Here’s the official word from the NHL:

At 15:10 of the first period in the Predators/Canucks game, the puck entered the Vancouver net and after the four on-ice officials huddled, the final on-ice decision was “no goal.”

The referee then informed the Situation Room that he was in the process of blowing his whistle to stop play when Ryan Miller covered the puck with his blocker, before the puck crossed the goal line.

According to Rule 78.5, apparent goals shall be disallowed “when the Referee deems the play has been stopped, even if he had not physically had the opportunity to stop play by blowing his whistle.” This is not a reviewable play, therefore the final on-ice decision stands – no goal Nashville

 

There’s no arguing that rule, as frustrating as ‘intent to blow’ can be at times.

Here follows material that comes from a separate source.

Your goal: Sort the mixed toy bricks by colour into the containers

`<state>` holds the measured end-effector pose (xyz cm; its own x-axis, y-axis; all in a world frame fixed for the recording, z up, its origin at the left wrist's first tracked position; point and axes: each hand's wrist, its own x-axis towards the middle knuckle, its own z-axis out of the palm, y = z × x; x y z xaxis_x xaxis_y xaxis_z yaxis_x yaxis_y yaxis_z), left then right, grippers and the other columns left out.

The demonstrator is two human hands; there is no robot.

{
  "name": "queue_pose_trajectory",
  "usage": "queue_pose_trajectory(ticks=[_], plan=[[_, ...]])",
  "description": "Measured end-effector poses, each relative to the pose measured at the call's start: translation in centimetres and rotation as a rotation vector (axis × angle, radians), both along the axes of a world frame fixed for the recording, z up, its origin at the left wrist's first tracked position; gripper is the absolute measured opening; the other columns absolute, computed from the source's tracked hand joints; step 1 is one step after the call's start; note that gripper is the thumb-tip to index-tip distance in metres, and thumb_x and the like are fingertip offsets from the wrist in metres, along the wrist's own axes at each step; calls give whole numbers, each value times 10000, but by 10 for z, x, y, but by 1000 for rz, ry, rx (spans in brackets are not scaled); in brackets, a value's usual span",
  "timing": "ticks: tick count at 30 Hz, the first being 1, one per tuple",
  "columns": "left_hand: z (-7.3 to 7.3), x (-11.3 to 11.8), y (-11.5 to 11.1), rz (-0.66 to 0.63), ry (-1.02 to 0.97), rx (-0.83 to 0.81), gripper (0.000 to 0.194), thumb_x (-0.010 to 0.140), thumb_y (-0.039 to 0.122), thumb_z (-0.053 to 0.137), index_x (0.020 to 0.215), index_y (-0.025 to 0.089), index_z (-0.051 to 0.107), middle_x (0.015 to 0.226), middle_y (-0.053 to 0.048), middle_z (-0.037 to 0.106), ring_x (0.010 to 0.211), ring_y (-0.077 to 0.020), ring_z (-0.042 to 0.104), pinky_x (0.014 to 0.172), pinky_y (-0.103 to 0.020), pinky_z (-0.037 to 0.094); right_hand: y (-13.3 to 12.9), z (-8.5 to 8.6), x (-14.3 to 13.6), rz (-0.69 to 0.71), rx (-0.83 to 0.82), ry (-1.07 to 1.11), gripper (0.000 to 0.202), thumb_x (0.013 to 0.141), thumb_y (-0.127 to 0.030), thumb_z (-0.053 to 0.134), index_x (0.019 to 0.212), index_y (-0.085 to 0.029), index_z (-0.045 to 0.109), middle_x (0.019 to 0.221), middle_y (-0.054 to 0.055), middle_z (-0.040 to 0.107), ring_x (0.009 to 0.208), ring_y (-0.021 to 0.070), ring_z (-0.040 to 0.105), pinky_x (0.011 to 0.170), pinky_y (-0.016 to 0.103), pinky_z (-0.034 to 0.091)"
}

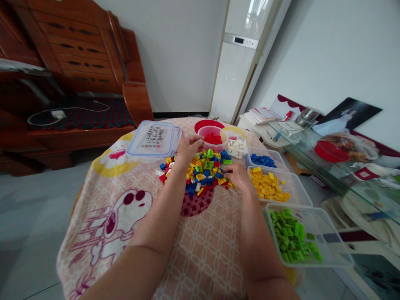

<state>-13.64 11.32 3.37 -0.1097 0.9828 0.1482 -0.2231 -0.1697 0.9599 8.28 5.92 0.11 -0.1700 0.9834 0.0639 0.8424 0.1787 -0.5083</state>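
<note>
Cloth-covered counter (206, 254), rounded, pink with cartoon figure. Mixed bricks (200, 176) heaped loose at middle. Stacked lids (150, 137) far left. Bowl (215, 147) at far side, red disc (200, 124) just behind. White bricks (236, 149) beside bowl. Along right: blue-brick tub (280, 161), yellow-brick tub (297, 189), green-brick tub (326, 246) nearest.
</note>
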Motion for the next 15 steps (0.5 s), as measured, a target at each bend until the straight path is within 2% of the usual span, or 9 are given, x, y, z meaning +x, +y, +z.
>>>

There’s certainly times when it’s simply not possible to sound the whistle fast enough, particularly on a scrum in front of the net.

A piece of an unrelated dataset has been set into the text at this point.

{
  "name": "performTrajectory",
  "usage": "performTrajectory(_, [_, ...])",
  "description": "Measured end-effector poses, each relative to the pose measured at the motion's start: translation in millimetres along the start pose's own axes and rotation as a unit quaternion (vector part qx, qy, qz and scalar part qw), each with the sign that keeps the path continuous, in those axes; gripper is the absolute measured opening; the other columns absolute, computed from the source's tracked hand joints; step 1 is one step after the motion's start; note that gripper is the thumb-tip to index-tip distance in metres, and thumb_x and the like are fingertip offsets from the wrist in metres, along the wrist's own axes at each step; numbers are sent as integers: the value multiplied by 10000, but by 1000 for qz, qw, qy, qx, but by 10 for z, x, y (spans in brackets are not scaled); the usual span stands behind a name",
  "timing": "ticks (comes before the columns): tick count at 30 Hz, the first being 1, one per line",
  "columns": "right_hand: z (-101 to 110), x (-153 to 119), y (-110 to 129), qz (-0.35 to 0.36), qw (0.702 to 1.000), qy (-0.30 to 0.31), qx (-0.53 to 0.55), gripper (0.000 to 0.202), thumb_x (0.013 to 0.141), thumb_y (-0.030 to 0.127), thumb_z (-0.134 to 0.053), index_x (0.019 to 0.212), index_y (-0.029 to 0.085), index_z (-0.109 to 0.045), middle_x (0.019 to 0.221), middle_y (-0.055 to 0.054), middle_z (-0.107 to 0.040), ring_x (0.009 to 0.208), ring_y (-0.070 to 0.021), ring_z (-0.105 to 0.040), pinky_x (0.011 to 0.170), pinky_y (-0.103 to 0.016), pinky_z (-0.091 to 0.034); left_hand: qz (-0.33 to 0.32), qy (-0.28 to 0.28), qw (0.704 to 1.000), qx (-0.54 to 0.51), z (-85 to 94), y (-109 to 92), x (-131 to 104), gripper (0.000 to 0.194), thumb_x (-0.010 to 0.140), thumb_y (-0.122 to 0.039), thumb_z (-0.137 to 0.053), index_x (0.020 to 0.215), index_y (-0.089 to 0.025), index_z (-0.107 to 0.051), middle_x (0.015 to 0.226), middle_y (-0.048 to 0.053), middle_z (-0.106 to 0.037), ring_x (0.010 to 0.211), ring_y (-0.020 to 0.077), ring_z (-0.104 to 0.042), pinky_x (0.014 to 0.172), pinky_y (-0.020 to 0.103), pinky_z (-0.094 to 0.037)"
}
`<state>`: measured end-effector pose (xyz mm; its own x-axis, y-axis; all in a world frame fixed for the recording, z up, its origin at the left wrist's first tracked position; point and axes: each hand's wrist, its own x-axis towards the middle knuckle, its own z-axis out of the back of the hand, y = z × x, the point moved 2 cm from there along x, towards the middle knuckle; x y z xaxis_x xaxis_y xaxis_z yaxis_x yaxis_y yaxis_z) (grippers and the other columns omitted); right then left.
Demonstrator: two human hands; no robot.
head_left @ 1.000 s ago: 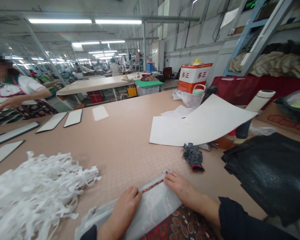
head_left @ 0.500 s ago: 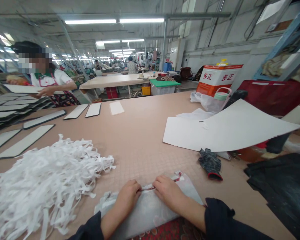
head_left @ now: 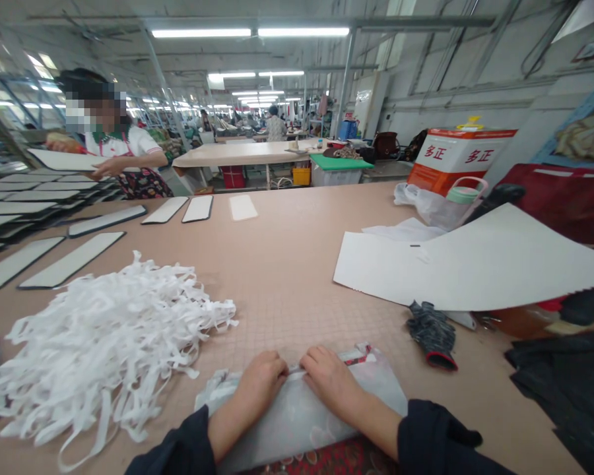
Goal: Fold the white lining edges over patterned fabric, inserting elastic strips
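A translucent plastic bag [head_left: 301, 412] lies flat at the table's near edge, with a strip of red pattern showing by its upper right corner. My left hand [head_left: 261, 382] is closed on the bag's far edge, fingertips curled over it. Close beside it, my right hand [head_left: 330, 381] grips the same edge, its fingers bent and together. Under the bag's near side, dark red patterned cloth [head_left: 321, 460] shows; I cannot tell what it belongs to.
White fabric strips [head_left: 113, 330] are heaped on the left. A knitted glove [head_left: 431, 333] and a large white sheet [head_left: 465, 264] lie on the right, near black material [head_left: 569, 389]. Dark-edged white panels [head_left: 74, 260] lie far left, where a co-worker [head_left: 123, 148] holds another panel.
My view has turned slightly left. My hands have come a little closer together along the bag's edge, and more of the red strip shows beside my right hand.
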<state>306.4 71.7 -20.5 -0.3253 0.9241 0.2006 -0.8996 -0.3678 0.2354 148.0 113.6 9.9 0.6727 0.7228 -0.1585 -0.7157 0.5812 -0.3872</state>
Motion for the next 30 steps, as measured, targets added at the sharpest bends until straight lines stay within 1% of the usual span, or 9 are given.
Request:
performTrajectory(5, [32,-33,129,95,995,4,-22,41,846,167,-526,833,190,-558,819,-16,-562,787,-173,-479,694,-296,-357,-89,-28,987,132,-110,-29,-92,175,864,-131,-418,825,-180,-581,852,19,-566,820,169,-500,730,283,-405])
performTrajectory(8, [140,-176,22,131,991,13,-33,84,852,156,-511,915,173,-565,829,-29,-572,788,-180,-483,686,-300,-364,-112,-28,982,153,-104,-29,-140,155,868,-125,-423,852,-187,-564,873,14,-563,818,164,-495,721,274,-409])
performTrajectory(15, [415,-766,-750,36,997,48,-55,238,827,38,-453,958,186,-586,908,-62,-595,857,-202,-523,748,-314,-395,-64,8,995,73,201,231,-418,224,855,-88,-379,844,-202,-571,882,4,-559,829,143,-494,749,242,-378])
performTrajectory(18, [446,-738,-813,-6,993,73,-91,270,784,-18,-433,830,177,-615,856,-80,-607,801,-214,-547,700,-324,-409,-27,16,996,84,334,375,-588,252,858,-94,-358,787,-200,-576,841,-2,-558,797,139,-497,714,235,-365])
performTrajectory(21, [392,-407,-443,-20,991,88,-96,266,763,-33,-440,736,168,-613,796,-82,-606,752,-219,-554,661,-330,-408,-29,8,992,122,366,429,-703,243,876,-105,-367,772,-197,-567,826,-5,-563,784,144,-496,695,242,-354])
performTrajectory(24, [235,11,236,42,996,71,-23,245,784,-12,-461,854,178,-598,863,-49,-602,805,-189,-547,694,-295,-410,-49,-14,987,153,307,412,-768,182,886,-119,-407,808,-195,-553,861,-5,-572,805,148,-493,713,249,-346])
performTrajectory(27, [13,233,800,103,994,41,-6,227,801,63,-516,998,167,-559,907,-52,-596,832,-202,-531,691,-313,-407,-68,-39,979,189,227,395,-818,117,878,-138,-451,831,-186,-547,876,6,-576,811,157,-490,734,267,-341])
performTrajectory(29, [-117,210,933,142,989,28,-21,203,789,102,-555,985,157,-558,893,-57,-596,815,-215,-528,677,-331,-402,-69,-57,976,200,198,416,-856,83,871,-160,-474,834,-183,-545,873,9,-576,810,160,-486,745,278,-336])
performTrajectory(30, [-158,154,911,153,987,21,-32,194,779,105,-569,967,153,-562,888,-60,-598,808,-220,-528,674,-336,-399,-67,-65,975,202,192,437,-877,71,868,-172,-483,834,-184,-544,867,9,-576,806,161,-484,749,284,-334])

There’s even the likelihood that, for the referee, his positioning atop the net may have impacted his ability to quickly blow the whistle once the puck was covered.

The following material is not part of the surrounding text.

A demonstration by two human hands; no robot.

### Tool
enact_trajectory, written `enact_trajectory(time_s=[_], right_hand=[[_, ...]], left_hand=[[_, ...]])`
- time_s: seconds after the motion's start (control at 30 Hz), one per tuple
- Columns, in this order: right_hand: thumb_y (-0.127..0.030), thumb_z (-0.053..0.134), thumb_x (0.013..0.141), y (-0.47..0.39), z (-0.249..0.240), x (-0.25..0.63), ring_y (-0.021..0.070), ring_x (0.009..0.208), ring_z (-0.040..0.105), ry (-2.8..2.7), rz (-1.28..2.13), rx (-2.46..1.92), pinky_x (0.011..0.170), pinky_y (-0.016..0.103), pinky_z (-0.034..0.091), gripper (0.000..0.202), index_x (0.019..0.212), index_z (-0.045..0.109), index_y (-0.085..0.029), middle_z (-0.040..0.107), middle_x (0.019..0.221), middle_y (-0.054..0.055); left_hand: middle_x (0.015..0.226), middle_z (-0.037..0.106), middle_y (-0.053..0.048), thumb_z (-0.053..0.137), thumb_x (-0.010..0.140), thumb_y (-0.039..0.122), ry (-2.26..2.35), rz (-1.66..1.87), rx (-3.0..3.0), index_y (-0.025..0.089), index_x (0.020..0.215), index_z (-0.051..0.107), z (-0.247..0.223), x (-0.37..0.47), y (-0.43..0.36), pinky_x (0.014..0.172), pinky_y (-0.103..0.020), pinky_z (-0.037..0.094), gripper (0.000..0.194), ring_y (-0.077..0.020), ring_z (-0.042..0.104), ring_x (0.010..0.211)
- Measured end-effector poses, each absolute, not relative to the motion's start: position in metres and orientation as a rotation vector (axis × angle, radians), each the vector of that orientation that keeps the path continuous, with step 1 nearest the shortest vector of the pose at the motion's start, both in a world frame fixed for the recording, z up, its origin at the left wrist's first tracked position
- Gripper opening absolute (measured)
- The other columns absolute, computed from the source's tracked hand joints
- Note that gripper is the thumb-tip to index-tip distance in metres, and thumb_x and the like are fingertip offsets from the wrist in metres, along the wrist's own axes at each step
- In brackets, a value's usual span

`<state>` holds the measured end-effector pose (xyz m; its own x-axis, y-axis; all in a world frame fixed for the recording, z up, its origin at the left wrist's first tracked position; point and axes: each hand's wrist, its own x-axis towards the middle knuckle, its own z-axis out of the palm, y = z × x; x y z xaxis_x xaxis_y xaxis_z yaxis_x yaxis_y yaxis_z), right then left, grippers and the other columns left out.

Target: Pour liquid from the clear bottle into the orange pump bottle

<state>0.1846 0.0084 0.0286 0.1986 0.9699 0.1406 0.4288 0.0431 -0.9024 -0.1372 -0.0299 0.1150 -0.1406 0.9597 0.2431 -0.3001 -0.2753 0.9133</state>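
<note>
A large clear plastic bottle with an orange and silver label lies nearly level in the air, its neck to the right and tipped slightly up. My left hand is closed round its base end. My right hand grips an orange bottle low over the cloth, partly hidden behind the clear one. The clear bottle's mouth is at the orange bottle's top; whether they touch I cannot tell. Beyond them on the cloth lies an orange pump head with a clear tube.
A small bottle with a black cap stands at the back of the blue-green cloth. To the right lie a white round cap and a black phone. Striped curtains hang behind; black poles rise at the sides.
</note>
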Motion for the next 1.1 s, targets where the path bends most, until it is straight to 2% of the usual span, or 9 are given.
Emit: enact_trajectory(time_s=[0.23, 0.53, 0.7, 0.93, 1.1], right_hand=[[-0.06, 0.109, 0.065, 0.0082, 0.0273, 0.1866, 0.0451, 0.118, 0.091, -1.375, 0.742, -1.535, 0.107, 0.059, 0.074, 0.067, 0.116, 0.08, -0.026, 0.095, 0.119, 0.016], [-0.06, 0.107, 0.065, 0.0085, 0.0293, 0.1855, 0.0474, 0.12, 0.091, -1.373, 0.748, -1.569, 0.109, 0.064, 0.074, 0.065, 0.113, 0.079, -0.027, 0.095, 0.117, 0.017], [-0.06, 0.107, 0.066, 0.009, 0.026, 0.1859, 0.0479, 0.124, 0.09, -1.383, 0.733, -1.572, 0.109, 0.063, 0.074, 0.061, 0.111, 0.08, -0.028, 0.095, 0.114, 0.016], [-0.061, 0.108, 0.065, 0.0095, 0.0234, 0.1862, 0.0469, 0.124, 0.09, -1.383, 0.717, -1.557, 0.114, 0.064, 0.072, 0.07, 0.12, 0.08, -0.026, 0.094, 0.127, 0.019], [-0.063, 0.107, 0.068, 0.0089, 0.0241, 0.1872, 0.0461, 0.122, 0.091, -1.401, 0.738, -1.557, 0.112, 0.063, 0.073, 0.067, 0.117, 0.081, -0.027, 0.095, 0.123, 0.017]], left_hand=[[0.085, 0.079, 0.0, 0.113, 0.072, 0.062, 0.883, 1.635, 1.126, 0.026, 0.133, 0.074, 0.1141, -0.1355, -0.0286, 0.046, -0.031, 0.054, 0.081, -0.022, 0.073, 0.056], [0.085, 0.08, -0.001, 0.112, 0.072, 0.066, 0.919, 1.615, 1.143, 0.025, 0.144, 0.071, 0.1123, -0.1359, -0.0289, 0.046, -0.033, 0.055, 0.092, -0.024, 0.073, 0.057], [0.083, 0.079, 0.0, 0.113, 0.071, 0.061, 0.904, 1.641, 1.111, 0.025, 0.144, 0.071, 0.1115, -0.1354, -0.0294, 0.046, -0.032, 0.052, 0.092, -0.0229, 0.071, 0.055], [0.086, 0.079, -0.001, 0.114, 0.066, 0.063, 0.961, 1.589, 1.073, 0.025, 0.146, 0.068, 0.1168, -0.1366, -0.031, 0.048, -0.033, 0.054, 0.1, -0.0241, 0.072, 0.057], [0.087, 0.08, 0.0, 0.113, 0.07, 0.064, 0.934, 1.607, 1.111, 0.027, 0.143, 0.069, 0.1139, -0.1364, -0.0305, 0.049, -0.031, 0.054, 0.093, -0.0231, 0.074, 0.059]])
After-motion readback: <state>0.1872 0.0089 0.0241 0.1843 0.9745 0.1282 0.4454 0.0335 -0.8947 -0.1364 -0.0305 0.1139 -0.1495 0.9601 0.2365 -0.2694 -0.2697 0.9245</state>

It’s not only likely.  It’s probably the right call.

If you listen closely, you can even hear a whistle sound right before the puck crosses the line.

What makes the explanation tough for fans to swallow is what happened after the whistle was intended to be blown:

  • The referee emphatically signaled a goal. Hebert has his whistle raised as he watches the play. Appears he brings it to his lips once, possibly twice. If we’re looking for ‘intent’ on this play, it’s there. What was confusing was the goal call immediately after rather than a washout, which one would expect after the whistle had been blown.

 

  • Officials huddled to discuss.  Having the crew come together to discuss a play is a great officiating practice. You get feedback from four sets of eyes watching the play for four unique angles. On this play, though, there’s little chance any of the other officials had a better view of the action in the crease – and the location of the puck – than the referee who had literally climbed on the net.  It’s likely the other officials would defer to Hebert as the lead ref on the play when it comes to blowing the whistle to stop play.

 

  • Lengthy review when intent to blow is not reviewable.  The Situation Room will often take a look at a play in an attempt to determine whether the puck crossed the line, only to be told that the referee intended to blow his whistle. In these cases, the Situation Room’s findings are irrelevant.  If the referee intended to blow his whistle, the play is dead.  There’s no video review checking for the position of the whistle as the puck crossed the line.  There’s no audio review to listen for precisely when the whistle sounded.  Intent to blow is not reviewable. That’s up to the on-ice crew at the time of the play.  If Hebert had intended to blow the whistle, that’s all that needed to be said.In explaining the call, Hebert advised the crowd, “After review, it was determined that intent to blow the whistle happened prior to the puck going into the net.”  This may be true, but that wasn’t from the review.

 

It’s a frustrating situation, especially for Predators fans.

Ultimately, you can’t argue the call. It’s in line with previous ‘intent to blow’ situations where the official lost sight of the puck and deemed the play dead, with the puck squirting loose before the whistle actually sounded.

As for the events that followed and explanation, there’s some room for improvement. From the fans’ perspective, it looked a lot worse than it was.